Support Vector Machines#
Support vector machines (SVMs) are among the most studied and well-understood methods in machine learning. Like linear regression and random forests, they can be used for either classifications or for regression or even for (unsupervised) outlier detection (see the OneClassSVM type in Scikit-learn for more information), but in this section of the lesson, we’ll focus on using them as classifiers.
SVMs are very good at certain kinds of problems, especially when the number of features (dimensions/columns) is very large but the number of observations (points/rows) is low.
How do SVMs work?#
SVMs find a hyperplane (or a set of hyperplanes if the input data contain more than 2 classes) that best separates the data into the distinct target classes (i.e., one class on one side of the plane and the other class on the other side).
Note
A “hyperplane” is just an \(n\)-dimensional plane. In 1D, a hyperplane is a point; in 2D, it’s a line; in 3D, it’s a plane, and beyond 3D we just call it a “hyperplane”.
Finding the hyperplane that separates classes can be performed efficiently and deterministically, which is a large part of why SVMs are successful. However, it is very limiting: in many datasets, classes are not separated by a plane but rather by a complex surface, and, generally speaking, when a hyperplane can separate classes, simpler methods like linear regression also tend to work well. Because of these limitations, SVMs use what’s known as a “kernel trick” in which they transform the input data into an equivalent high-dimensional feature space then transform that high-dimensional space. After the space has been transformed, hyperplanes can potentially form much more complex and relevant surfaces in the untransformed original feature space.
Fully understanding the kernel trick requires a deep dive into the relevant math, which we won’t do in this course. The important thing to understand is that SVMs excel at separating classes by hyperplanes, and they can use the kernel trick in conjunction with these hyperplanes to effectively divide classes using non-linear surfaces instead of just (linear) hyperplanes.
Limitations and Advantages of SVMs#
Advantages#
SVMs handle very high-dimensional datasets well. Some datasets, such as a dataset of high-resolution images, inherently have high dimensionality. High-resolution images have 1 dimension per image pixel and per channel, so, for example, a \(640 \times 480\) RGB image contains \(640 \times 480 \times 3 = 921,600\) dimensions (the 3 comes from the red/green/blue channels of the image) because each channel of each pixel contains a distinct independent value. Each of these values is a unique feature, and each image is an observation in the dataset.

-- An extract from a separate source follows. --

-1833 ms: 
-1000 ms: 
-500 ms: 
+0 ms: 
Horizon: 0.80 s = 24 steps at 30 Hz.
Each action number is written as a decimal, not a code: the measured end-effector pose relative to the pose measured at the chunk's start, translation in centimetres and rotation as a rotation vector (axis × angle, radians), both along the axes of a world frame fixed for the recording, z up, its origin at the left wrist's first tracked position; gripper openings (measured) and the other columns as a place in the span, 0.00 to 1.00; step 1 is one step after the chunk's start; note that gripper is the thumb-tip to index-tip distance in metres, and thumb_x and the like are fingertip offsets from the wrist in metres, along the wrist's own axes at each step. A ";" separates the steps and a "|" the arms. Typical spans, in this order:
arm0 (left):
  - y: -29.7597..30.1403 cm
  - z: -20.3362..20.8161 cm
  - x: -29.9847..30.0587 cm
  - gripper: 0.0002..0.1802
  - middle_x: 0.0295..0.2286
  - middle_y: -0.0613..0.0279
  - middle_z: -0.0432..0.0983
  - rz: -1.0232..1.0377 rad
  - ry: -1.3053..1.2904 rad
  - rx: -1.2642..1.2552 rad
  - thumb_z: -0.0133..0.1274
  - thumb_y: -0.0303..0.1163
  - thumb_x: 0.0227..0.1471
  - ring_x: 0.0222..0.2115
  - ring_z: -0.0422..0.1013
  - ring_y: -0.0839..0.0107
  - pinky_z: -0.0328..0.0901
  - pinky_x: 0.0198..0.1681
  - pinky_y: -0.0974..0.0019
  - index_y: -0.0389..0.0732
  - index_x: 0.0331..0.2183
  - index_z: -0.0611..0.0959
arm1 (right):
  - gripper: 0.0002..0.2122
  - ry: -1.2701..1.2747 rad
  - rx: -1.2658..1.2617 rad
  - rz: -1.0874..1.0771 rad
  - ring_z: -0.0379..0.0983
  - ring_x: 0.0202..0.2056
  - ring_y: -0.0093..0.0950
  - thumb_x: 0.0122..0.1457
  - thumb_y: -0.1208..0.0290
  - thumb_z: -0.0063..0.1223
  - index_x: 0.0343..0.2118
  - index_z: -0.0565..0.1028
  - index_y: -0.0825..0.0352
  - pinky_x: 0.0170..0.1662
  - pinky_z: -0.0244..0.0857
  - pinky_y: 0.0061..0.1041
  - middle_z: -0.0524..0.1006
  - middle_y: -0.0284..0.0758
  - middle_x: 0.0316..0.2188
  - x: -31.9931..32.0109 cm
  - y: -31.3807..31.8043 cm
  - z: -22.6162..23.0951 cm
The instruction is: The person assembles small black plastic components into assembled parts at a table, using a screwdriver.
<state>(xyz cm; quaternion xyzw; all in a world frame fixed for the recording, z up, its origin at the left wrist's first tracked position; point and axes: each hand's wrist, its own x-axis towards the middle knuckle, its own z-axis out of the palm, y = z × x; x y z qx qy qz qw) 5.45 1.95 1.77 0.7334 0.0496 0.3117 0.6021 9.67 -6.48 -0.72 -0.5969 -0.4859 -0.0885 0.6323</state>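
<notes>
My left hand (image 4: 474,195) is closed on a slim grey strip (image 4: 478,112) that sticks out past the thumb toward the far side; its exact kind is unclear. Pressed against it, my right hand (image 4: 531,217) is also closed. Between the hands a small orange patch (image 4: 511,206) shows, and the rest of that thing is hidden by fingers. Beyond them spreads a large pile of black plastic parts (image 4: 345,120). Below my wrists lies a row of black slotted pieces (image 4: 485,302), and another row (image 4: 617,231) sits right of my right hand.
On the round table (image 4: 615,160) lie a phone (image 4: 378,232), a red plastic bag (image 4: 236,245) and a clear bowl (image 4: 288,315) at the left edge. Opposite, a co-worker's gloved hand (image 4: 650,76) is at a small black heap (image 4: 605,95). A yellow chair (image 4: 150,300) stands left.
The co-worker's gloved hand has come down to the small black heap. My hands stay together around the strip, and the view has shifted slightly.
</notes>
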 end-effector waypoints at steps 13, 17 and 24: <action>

SVMs also tend to handle sparse data well. Sparse data occurs when there are many features but most of them have null values (e.g., in numerical data, most of the features are 0). Text data is often represented sparsely, for example by assigning each column of a matrix a different word or concept, then encoding a block of text as a row by marking a 1 in the appropriate column for any word present in the block and leaving the remaining colums equal to 0.
Note
Sparse data in AI/ML creates many kinds of special circumstances and problems and is its own subdomain of data science research. This course doesn’t discuss sparse data in detail; a (highly technical) theoretical overview of sparse data methods can be found in this online book. A more practical introduction to sparse data can be found in the scipy documentation on sparse arrays.
SVMs tend to be robust to overfitting. With good cross-validation, overfitting can often be avoided, but SVMs tend to be more resistant to overfitting than many other ML methods.
Limitations#
SVMs can’t handle non-numerical data. Non-numerical data are very common, especially in demographic and survey data. An example of a non-numeric feature is a person’s ABO blood-type, which is one of a few categories (
A,B,AB, orO). For a dataset with non-numerical data, one would typically use a method called one-hot encoding to create a sparse numerical representation that works with SVMs. We won’t discuss one-hot encoding in this lesson, but Scikit-learn includes a built-inOneHotEncoderclass to make this conversion automatically.SVMs are sensitive to the scales of the input features; for this reason it’s almost always important to normalize a dataset’s features for use with SVMs. This normalization is important but is also the source of a lot of bugs—if the training data are normalized by subtracting the mean and dividing by the standard deviation, then the test data (and any data subsequently used with the SVM) must be normalized exactly the same way, meaning that the mean and standard deviation of the training dataset must be used to normalize any data to which the model is applied after training.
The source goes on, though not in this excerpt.